Quelques semaines après la diffusion dans le monde entier des images de l’agonie de Jozef Chovanec sous les saluts nazis de la policière, c’est au tour de la mort de Sanda Dia de faire le tour du monde. Le New York Times, un des journaux les plus réputés du monde, un quotidien lu par presque tous les dirigeants de ce monde, a consacré le week-end dernier un long article au jeune étudiant anversois qui a perdu la vie à la suite d’un bizutage particulièrement violent.

Le cercle Reuzogom en question

Le titre de l’article donne le ton : « Un étudiant noir belge pensait s’en sortir grâce à une association étudiante. Il en est mort. » L’article se concentre sur ce qui oppose Sanda Dia, fils d’un ouvrier sénégalais réfugié en Belgique, et les membres du cercle Reuzegom, constitué de « l’élite blanche anversoise ». Dans un premier temps, rapporte le journal, la mort de Sanda Dia en décembre 2018 avait été considérée comme un accident tragique. Entre-temps, une photo de membres de Reuzegom en habits du Ku Klux Klan et une vidéo d’un chant raciste et d’un discours d’un membre du cercle parlant de « notre bon ami Adolf » ont été dévoilées, ce qui apporte un tout autre éclairage sur l’affaire.

Et le quotidien new-yorkais d’enchaîner avec la montée de l’extrême droite dans notre pays. La mort de Sanda Dia est perçue comme « un symbole de l’intolérance qui monte » en Belgique. Autre exemple rapporté par les journalistes : les symboles nazis arborés lors de la manifestation organisée par le Vlaams Belang à Bruxelles.

Une réaction attendue

Le premier ministre Alexander De Croo et son gouvernement auront du pain sur la planche. Petit à petit, la Belgique acquiert la réputation d’un pays tolérant envers le racisme et le néonazisme. Certes, nous pouvons arguer du fait qu’il s’agit d’exceptions. Que les saluts hitlériens, les symboles nazis, les tenues du KKK et les chants racistes ne sont le fait que d’une petite minorité. Mais il conviendrait d’y réagir fermement, ce qui n’est pas forcément le cas aujourd’hui.

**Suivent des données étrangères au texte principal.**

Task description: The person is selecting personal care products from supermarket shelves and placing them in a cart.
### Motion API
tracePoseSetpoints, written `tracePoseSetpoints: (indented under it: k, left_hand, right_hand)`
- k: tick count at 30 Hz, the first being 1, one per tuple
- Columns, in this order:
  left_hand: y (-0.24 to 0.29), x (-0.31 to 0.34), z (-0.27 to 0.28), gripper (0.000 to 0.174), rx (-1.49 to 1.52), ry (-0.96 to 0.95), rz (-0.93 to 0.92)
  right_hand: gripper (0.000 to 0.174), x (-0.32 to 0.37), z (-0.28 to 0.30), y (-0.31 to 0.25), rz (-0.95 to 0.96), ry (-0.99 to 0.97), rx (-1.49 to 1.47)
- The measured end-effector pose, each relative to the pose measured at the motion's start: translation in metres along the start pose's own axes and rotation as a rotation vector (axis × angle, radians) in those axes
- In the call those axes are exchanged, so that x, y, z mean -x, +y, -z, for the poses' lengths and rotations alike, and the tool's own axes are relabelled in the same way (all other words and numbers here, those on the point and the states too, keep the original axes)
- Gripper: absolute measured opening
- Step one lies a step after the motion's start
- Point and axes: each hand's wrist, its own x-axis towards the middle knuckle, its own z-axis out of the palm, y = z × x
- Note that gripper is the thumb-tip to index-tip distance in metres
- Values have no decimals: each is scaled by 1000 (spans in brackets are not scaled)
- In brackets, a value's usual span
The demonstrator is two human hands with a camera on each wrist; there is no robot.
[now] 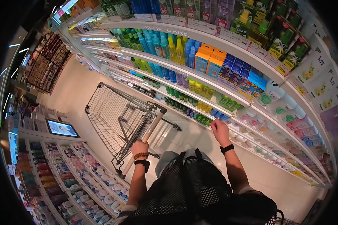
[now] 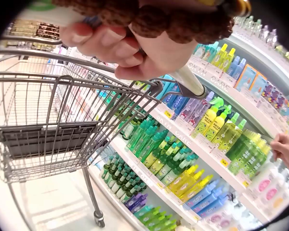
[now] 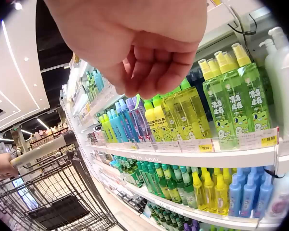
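Observation:
My left hand (image 1: 139, 147) grips the pale handle (image 1: 151, 128) of a wire shopping cart (image 1: 112, 112); in the left wrist view its fingers (image 2: 111, 45) curl round the handle (image 2: 188, 82). My right hand (image 1: 218, 129) reaches out to the front edge of a shelf of skin-care bottles (image 1: 199, 88), fingers loosely curled with nothing in them. In the right wrist view that hand (image 3: 135, 43) hangs in front of yellow-green pump bottles (image 3: 231, 101). The cart basket (image 2: 48, 120) holds nothing.
Long shelving (image 1: 229, 41) full of bottles and boxes runs along my right. Another shelf unit (image 1: 64, 168) with a small screen (image 1: 62, 128) stands on my left. The pale aisle floor (image 1: 75, 86) stretches ahead of the cart. A black mesh bag (image 1: 191, 187) hangs on my chest.

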Motion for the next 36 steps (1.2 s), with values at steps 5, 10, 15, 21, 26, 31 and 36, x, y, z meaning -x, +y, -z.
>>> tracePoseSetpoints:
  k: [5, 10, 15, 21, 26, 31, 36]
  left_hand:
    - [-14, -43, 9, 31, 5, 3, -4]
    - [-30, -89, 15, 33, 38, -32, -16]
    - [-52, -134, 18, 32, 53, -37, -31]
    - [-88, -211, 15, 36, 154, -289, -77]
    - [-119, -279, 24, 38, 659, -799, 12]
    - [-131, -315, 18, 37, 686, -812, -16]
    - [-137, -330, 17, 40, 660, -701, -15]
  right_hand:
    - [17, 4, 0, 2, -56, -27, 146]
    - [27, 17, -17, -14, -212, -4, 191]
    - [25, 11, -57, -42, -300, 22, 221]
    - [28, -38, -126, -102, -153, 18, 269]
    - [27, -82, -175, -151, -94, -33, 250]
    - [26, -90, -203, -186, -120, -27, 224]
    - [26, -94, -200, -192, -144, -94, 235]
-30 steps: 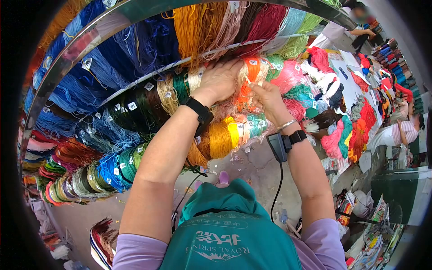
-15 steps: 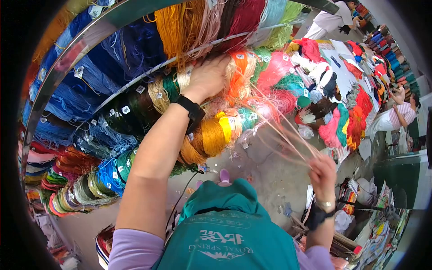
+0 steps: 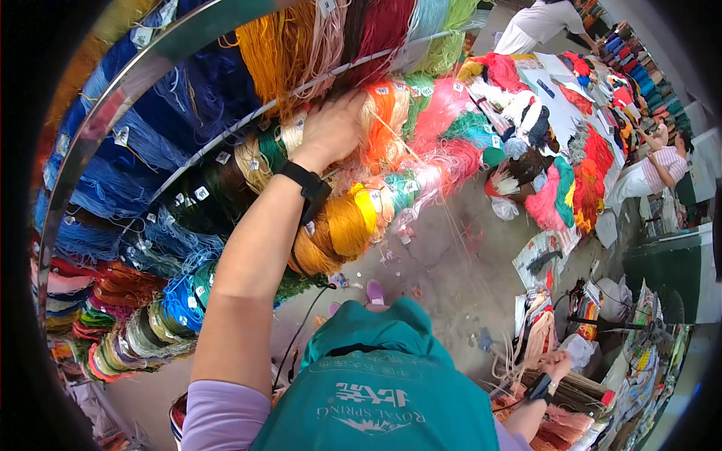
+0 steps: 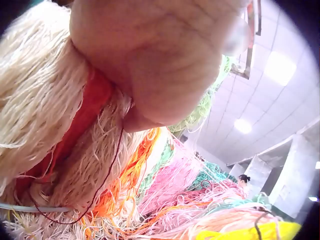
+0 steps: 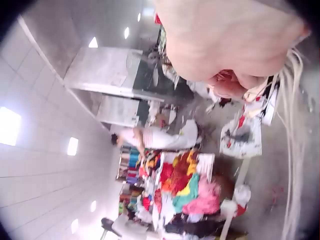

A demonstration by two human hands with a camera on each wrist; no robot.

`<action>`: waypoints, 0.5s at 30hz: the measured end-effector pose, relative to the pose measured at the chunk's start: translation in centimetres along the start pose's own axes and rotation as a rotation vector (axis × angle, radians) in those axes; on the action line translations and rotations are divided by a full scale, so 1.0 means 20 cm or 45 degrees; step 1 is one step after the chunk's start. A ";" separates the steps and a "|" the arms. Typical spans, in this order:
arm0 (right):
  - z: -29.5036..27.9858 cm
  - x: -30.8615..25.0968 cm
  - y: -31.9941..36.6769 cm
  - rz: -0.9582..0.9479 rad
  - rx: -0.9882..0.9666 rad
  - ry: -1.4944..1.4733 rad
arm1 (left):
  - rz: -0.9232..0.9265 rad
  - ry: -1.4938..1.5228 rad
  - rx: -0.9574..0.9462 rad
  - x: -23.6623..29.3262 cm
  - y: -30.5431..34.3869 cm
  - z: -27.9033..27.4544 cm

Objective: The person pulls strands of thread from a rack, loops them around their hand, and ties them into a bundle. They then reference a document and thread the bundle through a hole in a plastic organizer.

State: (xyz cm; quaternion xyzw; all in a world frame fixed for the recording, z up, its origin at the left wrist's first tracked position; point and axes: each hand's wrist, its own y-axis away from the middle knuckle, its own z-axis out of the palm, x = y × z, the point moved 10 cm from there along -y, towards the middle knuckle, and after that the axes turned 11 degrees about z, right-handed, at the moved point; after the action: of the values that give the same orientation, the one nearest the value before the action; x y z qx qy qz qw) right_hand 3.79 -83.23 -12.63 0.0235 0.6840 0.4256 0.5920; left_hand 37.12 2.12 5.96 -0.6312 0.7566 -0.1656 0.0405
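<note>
On the rack, my left hand (image 3: pixel 331 131) rests with its fingers extended over pale hanks, beside the orange yarn (image 3: pixel 382 134). In the left wrist view the palm (image 4: pixel 155 60) presses against cream yarn (image 4: pixel 30 90) and a red strip (image 4: pixel 90 107); the fingertips are hidden. My right hand (image 3: pixel 556 366), low at the right in the head view, grips long pale strands. Seen from the right wrist, the curled fingers (image 5: pixel 232 87) pinch them, and the strands (image 5: pixel 295 115) trail down beside the hand. Thin threads (image 3: pixel 451 218) stretch from the orange hank over the floor.
A curved metal rim (image 3: pixel 98 98) arches above the rack. Colored yarn piles cover a long table (image 3: pixel 553 98) at the right, with two people near it. Bundles of salmon yarn (image 3: pixel 560 428) and a brown bundle (image 3: pixel 579 387) lie by my right arm.
My right hand has swung from the orange hank down and away to the lower right, drawing out strands. My left hand stays on the hanks; the head view has shifted slightly.
</note>
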 end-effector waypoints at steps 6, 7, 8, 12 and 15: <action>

À cet égard, il est regrettable que la KU Leuven s’entête à ne pas se constituer partie civile dans l’affaire Sanda Dia. Malgré tous les faits révélés, l’université semble plus préoccupée par le sort des coupables que des victimes, ce qui suscite l’incompréhension des proches de Sanda Dia et de nombreux professeurs louvanistes, mais également de nombreux lecteurs du New York Times, qui ne mâchent pas leurs mots : « Si Sanda Dia avait été blanc, aurait-il connu le même sort ? » Il va de soi que pour la KUL et son directeur Luc Sels, il s’agit d’un problème majeur : la réputation de l’université sur la scène internationale est compromise, avec toutes les conséquences que cela engendre.

Sels serait bien inspiré d’admettre, tant qu’il est encore temps, qu’il a mal évalué cette affaire. Il n’y a rien de mal à suivre la voie du progrès. L’acharnement thérapeutique, par contre, n’apportera rien de bon.